APL (Dyalog), 75 100 characters, 97 122 bytes

k t←' 一二三四五六七八九得十'10
∘.{⍺<⍵:''⋄(s=10)∨19<s←⍺×⍵:k[1+⍵⍺(⌊s÷t)11,t|s]⋄9<s:k[1+⍵⍺,11,t|s]⋄k[⍵⍺t s+1]}⍨⍳9

Try it online!

Python 3, 142 bytes

Structure is similar to ovs's 146 byte answer, but the middle terms work in a different way.

n=" 一二三四五六七八九"
for x in range(1,10):print([n[y//x]+n[x]+n[y//10][20>y!=10:]+'得十'[y>9]+n[y%10]for y in range(x,x*x+1,x)])

Try it online!

Explanation

The most interesting term is the term for the number of tens:

n[y//10][20>y!=10:]

Note that 20>y!=10 means 20 > y and y != 10, which is False when the number of tens should be included and True otherwise.

False has an integer value of 0 and True has an integer value of 1, so whereas n[y//10] is always one character long, the subscript [20>y!=10:] is equivalent to [0:1] (i.e. "the character") when the number of tens should be included and [1:1] (i.e. "no characters") otherwise.

The following term,

'得十'[y>9]

is easier to understand; note that:

• The output for every result <= 9 should contain 得
• The output for every result > 9 should contain 十
• 得 can be handled after the 'tens' term because the 'tens' term always evaluates to an empty string when there is a 得

Note on trailing spaces

The trailing spaces for multiples of ten stretch the specification slightly - as mentioned by rod, this could be made visually perfect by using a zero-width space, but then you would also have to unpack the arrays using print(*[...]) as the zero-width space is represented as a literal "\u200b" when printed in an array.

Ruby, 136 bytes

Byte count in UTF-8, should be 128 bytes with Han characters counted as 2 instead of 3.

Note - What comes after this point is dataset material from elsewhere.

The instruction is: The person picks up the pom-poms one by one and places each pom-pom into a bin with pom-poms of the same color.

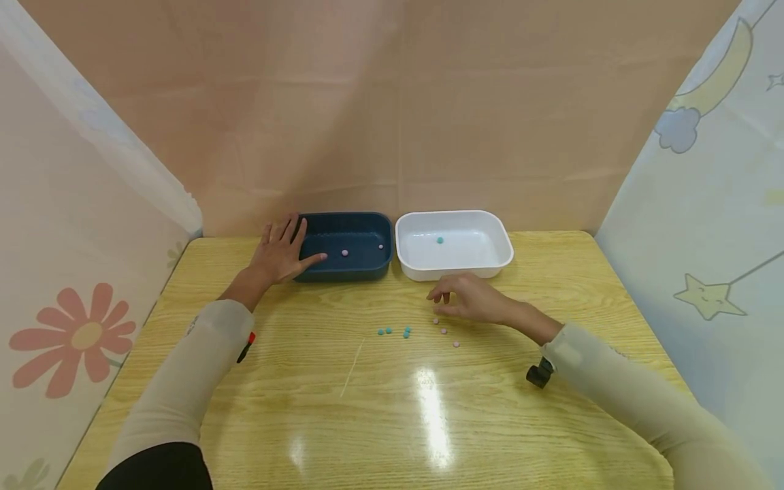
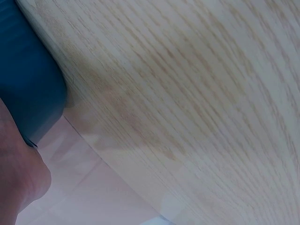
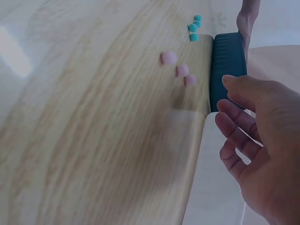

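Observation:
My left hand (image 1: 278,257) has its fingers spread at the left end of a dark blue dish (image 1: 346,275), thumb reaching over the near rim. In the left wrist view only part of that hand (image 2: 23,176) shows beside the dish. Just in front of a white dish (image 1: 450,274) is my right hand (image 1: 474,298), above the table; its thumb and fingers stand apart in the right wrist view, and nothing shows between them. Three pink beads (image 3: 182,70) lie near it. Several teal beads (image 1: 407,331) sit further left.
Inside the blue dish are two pink beads (image 1: 345,252); a teal bead (image 1: 440,240) is in the white one. Both dishes stand side by side at the back of the wooden table (image 1: 294,395), near a brown backdrop (image 1: 398,122). Patterned panels flank the table.

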A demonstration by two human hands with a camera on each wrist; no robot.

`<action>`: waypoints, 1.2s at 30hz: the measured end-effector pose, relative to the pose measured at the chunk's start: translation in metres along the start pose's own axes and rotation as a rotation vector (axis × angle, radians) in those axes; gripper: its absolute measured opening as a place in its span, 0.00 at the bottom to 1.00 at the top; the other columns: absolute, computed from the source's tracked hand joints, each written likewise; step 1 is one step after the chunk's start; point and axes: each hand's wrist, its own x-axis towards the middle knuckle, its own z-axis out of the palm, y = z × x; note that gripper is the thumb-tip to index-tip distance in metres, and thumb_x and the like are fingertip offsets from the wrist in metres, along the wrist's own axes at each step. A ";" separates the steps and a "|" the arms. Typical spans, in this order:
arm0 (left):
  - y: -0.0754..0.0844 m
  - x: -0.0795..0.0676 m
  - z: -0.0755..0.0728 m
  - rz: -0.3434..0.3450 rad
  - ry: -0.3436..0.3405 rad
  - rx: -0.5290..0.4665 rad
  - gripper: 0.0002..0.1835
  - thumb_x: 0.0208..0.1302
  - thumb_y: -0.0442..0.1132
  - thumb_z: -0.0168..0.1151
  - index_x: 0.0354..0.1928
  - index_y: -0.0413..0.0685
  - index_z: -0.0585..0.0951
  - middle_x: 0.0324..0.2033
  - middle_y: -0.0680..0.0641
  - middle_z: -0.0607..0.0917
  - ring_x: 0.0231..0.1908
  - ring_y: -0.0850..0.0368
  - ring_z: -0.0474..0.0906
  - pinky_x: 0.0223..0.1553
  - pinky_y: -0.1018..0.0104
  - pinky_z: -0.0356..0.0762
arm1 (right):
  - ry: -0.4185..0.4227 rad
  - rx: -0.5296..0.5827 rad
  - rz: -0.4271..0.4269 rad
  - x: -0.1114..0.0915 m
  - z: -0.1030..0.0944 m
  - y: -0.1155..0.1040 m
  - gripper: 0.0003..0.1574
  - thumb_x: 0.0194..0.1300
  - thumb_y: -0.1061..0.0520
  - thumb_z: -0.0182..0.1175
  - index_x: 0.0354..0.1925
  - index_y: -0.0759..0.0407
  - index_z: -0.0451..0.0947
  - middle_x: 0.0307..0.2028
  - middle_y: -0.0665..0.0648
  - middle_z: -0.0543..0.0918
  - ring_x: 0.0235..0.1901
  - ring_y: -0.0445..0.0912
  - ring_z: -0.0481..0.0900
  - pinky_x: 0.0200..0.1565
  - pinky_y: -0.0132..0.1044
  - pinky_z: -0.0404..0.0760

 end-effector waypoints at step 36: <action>0.000 0.000 -0.001 -0.002 -0.013 -0.013 0.59 0.73 0.81 0.35 0.86 0.43 0.37 0.84 0.37 0.32 0.84 0.39 0.29 0.79 0.33 0.26 | -0.010 0.098 0.027 -0.016 0.028 0.013 0.03 0.68 0.60 0.74 0.40 0.56 0.93 0.38 0.48 0.87 0.35 0.38 0.80 0.39 0.34 0.82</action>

1.upto(9){|x|p (1..x).map{|y|[y,x,x*y/10,?X,x*y%10].join.sub(/(?<=0)X|1(?=X[1-9])|0$/,'').tr"0-9X","得一二三四五六七八九十"}}

Try it online!

1. Construct the strings from multipliers' and products' digits with the latter separated by X as a placeholder for 十.
2. Do some regex fun to drop X for products <10, leading ones for "-teen" products, and trailing zeroes.
3. Translate digits and X to Han characters.

///, 301 bytes (GBK*)

/*/\/\///1/一*2/二*3/三*4/四*5/五*6/六*7/七*8/八*9/九*0/十*=/得*I/
1*t/ 2*T/ 3/11=1I2=2t2=4I3=3t3=6T3=9I4=4t4=8T402 4406I5=5t510T505 4520 55205I6=6t602T608 46204 5630 66306I7=7t704T7201 47208 57305 67402 77409I8=8t806T8204 48302 5840 68408 78506 88604I9=9t908T9207 49306 59405 69504 79603 89702 99801

Try it online!

^{*Spec explicitly allows GBK → Unicode conversion.}

Pyth, 49 characters, 71 bytes

J" 一二三四五六七八九"jmj;m+s@LJkr6>3+\得j\十@LJj*FkT,RdSdS9

Uses UTF-8 encoding. Try it online here.

In the following explanation, the ? characters are substitutes for the correct Chinese characters - I'm too lazy to make everything line up properly...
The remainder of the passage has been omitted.